▶ _Problem requirements_:
Transcribe each line of the material exactly as it stands.

▶ _Data in this exercise_:
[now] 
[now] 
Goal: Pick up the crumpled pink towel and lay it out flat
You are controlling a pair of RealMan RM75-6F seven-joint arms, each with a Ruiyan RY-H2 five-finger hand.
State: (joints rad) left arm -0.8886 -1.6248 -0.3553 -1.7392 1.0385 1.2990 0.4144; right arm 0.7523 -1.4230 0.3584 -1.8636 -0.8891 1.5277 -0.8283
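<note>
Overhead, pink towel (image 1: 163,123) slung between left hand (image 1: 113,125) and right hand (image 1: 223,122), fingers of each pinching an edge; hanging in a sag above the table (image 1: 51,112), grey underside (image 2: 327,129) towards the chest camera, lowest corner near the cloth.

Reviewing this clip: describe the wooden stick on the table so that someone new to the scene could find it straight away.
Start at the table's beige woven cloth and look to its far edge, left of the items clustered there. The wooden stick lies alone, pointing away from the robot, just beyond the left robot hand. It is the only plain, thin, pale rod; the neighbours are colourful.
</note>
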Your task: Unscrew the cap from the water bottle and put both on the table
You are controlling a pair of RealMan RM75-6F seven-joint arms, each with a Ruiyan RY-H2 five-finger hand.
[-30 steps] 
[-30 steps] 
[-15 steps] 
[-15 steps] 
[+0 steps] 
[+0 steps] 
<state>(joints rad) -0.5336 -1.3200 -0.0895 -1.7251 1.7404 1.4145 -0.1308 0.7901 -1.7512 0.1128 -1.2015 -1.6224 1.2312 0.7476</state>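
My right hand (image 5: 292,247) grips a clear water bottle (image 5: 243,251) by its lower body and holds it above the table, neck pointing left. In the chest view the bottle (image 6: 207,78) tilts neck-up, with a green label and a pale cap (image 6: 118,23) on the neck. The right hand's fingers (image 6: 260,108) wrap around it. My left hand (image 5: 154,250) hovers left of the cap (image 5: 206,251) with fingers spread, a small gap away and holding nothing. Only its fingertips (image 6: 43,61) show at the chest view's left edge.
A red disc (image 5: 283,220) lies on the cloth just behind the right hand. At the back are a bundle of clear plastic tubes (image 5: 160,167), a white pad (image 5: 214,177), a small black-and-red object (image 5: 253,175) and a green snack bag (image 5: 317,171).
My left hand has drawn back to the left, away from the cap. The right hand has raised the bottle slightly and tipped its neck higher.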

▶ _Expected answer_:
[now] 
[now] 
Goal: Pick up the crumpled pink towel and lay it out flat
You are controlling a pair of RealMan RM75-6F seven-joint arms, each with a Ruiyan RY-H2 five-finger hand.
State: (joints rad) left arm -0.8886 -1.6248 -0.3553 -1.7392 1.0385 1.2990 0.4144; right arm 0.7523 -1.4230 0.3584 -1.8636 -0.8891 1.5277 -0.8283
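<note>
Overhead, pink towel (image 1: 163,123) slung between left hand (image 1: 113,125) and right hand (image 1: 223,122), fingers of each pinching an edge; hanging in a sag above the table (image 1: 51,112), grey underside (image 2: 327,129) towards the chest camera, lowest corner near the cloth.

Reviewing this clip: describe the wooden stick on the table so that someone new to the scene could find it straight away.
Start at the table's beige woven cloth and look to its far edge, left of the items clustered there. The wooden stick lies alone, pointing away from the robot, just beyond the left robot hand. It is the only plain, thin, pale rod; the neighbours are colourful.
</note>
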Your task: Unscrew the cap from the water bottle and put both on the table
You are controlling a pair of RealMan RM75-6F seven-joint arms, each with a Ruiyan RY-H2 five-finger hand.
[-30 steps] 
[-30 steps] 
[-15 steps] 
[-15 steps] 
[+0 steps] 
[+0 steps] 
<state>(joints rad) -0.5336 -1.3200 -0.0895 -1.7251 1.7404 1.4145 -0.1308 0.7901 -1.7512 0.1128 -1.2015 -1.6224 1.2312 0.7476</state>
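My right hand (image 5: 292,247) grips a clear water bottle (image 5: 243,251) by its lower body and holds it above the table, neck pointing left. In the chest view the bottle (image 6: 207,78) tilts neck-up, with a green label and a pale cap (image 6: 118,23) on the neck. The right hand's fingers (image 6: 260,108) wrap around it. My left hand (image 5: 154,250) hovers left of the cap (image 5: 206,251) with fingers spread, a small gap away and holding nothing. Only its fingertips (image 6: 43,61) show at the chest view's left edge.
A red disc (image 5: 283,220) lies on the cloth just behind the right hand. At the back are a bundle of clear plastic tubes (image 5: 160,167), a white pad (image 5: 214,177), a small black-and-red object (image 5: 253,175) and a green snack bag (image 5: 317,171).
My left hand has drawn back to the left, away from the cap. The right hand has raised the bottle slightly and tipped its neck higher.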

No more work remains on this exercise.